Bilateral sixth nerve palsy greater in the right eye. A, Primary position with left eye fixing. B, dextroversion; C, levoversion

History
This 66-year-old woman sustained closed head injury in a car accident 14 months earlier. She also sustained multiple lower limb fractures and uses a walker. Since the accident, her eyes have crossed and she is bothered by constant diplopia.

Examination
Visual acuity with correction is OS 20/25-2 and OS 20/20-1. Glasses are OD +2.00+0.50 X 180 degrees and OS +2.00+0.50 X 10 degrees with a +2.50 add. Adduction is normal in both eyes. Abduction is slightly limited (-1) in the left eye. The right eye does not abduct even to the midline. Approximately 60 prism diopters of right esotropia is present in the primary position while fixing with the left eye. The esotropia increases when fixing with the right eye and in right gaze. The esodeviation is less in left gaze. Saccadic velocity is moderately brisk to the left in the left eye. A floating saccade is present in attempted abduction in the right eye as the eye moves from the adducted position to just short of the midline.

Diagnosis
Bilateral traumatic sixth nerve palsy more severe in the right eye.

Treatment/Surgery
Full tendon transfer shifting the right superior rectus and right inferior rectus to the right lateral rectus was performed. At surgery this patient was noted to have a flaccid right lateral rectus muscle. Because of this, in addition to the full tendon transfer, a 10 mm plication-tuck was done on the right lateral rectus, sparing the anterior artery. Five units of Botox were then injected into the right medial rectus muscle because passive adduction of the right eye was moderately restricted.

Comment
Posteratively the patient had anterior segment ischemia of the right eye characterized by flare and cell, keratic precipitates, and a dilated fixed pupil. This resolved for the most part after intense topical steroid therapy consisting of 1 drop of 1% prednisolone in the right cul-de-sac every 2 hours while awake. This was reduced gradually over the next 4 weeks to 2 drops a day as the anterior chamber flare and cell reaction subsided. Atrophy of the iris stroma persists from the 9 to 12 o’clock meridians. The pupil is also eccentrically dilated to approximately 6 mm with a reduced reaction to light. In addition, during this period, the patient developed cystoid macular edema with visual acuity reduced to 20/200 in the right eye. The retinal lesion was not treated. After 6 weeks, vision improved to 20/30, but the residual pigmentary changes in the macula and a slight increase in the cataract indicate that visual acuity may not improve beyond this level. Primary position alignment is 10 prism diopters of exotropia, and the patient has single binocular vision with a slight left face turn.

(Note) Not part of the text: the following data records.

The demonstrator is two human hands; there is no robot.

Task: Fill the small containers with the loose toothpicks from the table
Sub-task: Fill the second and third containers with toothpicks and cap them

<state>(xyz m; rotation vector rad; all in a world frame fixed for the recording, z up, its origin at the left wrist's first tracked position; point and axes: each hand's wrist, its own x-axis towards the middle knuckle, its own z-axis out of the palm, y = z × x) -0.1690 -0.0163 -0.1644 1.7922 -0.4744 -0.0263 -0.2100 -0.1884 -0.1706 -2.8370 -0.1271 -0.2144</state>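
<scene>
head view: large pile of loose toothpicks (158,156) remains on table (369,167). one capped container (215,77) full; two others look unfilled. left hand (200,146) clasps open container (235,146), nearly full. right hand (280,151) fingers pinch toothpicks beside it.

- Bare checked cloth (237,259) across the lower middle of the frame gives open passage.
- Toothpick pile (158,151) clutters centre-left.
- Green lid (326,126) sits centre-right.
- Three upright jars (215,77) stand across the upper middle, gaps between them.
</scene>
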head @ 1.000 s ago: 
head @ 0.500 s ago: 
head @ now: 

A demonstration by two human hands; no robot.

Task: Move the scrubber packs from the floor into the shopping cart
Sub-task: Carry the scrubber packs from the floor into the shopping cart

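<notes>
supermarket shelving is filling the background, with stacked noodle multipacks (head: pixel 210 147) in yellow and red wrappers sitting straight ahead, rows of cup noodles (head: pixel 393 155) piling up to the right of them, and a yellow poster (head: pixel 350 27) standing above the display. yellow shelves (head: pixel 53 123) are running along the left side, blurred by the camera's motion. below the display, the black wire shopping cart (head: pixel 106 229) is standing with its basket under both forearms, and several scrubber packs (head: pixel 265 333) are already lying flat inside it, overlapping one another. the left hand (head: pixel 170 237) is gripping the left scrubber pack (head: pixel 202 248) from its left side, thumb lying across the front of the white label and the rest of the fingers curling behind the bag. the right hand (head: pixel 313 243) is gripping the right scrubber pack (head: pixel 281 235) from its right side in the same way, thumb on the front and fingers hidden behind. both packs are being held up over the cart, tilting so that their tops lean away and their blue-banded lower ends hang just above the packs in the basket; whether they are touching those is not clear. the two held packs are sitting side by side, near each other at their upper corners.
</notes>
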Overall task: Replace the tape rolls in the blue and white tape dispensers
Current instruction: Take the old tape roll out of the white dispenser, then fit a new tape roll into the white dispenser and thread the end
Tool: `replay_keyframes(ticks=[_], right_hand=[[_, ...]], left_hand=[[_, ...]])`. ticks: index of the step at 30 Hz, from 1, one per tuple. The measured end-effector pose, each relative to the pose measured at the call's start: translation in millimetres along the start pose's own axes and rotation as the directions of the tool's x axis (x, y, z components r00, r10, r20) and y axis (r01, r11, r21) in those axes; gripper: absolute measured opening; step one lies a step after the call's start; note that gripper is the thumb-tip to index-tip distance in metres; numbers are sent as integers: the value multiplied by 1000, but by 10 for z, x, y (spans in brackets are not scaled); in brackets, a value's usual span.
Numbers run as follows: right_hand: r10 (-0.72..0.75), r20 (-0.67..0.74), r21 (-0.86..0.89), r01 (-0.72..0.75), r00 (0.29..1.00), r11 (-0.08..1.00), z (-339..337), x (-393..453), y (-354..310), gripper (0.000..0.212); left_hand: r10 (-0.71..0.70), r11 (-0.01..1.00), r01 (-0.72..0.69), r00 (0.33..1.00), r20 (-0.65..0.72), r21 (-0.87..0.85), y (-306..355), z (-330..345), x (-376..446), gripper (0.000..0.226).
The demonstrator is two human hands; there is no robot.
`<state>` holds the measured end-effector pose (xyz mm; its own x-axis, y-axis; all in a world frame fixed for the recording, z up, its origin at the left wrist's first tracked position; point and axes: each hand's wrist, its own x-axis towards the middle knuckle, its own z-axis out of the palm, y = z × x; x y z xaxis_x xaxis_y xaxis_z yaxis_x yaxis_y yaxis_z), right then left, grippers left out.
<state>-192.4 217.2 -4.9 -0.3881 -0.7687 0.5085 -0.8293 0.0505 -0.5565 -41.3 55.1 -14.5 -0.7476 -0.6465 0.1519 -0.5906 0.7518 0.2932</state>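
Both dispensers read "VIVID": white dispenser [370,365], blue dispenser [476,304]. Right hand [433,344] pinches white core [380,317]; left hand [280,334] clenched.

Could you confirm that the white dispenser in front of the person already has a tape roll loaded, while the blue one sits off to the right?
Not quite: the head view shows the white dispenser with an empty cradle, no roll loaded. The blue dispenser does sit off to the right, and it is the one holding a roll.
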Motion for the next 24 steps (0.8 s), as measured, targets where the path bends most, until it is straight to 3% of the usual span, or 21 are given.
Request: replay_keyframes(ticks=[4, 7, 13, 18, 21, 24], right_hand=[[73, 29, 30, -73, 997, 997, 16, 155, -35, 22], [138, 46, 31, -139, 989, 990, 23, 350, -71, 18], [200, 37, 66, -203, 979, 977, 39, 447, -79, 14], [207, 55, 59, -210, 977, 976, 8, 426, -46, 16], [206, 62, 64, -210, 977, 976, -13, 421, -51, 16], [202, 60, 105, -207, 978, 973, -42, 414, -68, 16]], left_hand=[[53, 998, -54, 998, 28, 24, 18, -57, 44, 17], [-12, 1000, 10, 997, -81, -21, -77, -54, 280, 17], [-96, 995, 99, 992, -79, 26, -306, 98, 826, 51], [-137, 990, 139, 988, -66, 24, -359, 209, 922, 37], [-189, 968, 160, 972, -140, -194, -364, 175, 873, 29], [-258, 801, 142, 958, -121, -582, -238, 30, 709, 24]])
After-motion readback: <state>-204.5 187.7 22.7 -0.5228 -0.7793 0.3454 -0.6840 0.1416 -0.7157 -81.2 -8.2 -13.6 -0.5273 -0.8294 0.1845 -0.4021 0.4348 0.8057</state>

This case may demonstrate the vulnerability of an eye in an older patient to anterior segment ischemia after detachment of the vertical recti. It is not clear what role the Botox injection in the medial rectus or for that matter the lateral rectus plication played in the anterior segment ischemia. However, I have seen two other cases of anterior segment ischemia occurring after Botox injection in similar cases where we thought sufficient anterior ciliary circulation remained.